What you write should be an exact copy of the material, from its first line through the line containing "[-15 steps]".

::::

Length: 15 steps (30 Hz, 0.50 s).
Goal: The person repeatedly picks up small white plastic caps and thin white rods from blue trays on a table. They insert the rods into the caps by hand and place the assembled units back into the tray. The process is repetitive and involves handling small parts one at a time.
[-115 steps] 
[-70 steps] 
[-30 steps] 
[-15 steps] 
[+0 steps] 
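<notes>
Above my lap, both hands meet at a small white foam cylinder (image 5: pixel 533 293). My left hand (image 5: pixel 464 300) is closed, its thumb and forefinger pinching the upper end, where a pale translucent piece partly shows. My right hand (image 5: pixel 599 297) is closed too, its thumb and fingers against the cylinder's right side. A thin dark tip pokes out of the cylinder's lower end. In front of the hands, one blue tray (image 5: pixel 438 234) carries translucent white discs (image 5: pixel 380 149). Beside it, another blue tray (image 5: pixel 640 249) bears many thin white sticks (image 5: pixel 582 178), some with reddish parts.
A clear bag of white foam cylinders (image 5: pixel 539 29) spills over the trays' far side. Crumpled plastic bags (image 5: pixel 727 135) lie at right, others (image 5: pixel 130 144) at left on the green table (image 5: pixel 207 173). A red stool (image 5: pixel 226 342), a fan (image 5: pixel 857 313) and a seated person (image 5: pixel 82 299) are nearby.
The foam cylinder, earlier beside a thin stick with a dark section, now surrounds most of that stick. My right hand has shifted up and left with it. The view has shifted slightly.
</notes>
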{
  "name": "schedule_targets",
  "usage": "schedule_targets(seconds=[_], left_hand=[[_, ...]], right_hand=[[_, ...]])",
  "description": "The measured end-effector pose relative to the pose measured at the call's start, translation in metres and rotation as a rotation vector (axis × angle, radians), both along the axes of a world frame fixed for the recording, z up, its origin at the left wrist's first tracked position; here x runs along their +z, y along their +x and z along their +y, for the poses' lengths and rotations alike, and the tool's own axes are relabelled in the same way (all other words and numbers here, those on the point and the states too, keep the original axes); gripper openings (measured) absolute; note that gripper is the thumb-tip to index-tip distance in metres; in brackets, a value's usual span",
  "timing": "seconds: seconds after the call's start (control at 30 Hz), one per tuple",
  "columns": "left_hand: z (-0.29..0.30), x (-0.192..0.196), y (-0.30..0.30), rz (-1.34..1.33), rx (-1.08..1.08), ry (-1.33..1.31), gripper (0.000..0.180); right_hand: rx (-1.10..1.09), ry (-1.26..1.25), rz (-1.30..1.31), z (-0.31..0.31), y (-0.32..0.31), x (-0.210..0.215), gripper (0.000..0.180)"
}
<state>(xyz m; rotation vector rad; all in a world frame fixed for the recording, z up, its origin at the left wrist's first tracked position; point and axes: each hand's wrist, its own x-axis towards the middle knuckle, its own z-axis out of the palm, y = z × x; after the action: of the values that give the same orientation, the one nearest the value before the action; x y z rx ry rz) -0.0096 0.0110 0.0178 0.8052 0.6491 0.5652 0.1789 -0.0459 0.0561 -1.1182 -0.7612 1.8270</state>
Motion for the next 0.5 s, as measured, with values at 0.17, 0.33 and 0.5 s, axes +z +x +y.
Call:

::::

> **Task answer**:
Length: 15 steps (30 Hz, 0.50 s).
Goal: The person repeatedly picks up small white plastic caps and thin white rods from blue trays on a table. They insert the rods into the caps by hand and place the assembled units back into the tray. The process is repetitive and involves handling small parts one at a time.
[-115 steps] 
[-70 steps] 
[-30 steps] 
[-15 steps] 

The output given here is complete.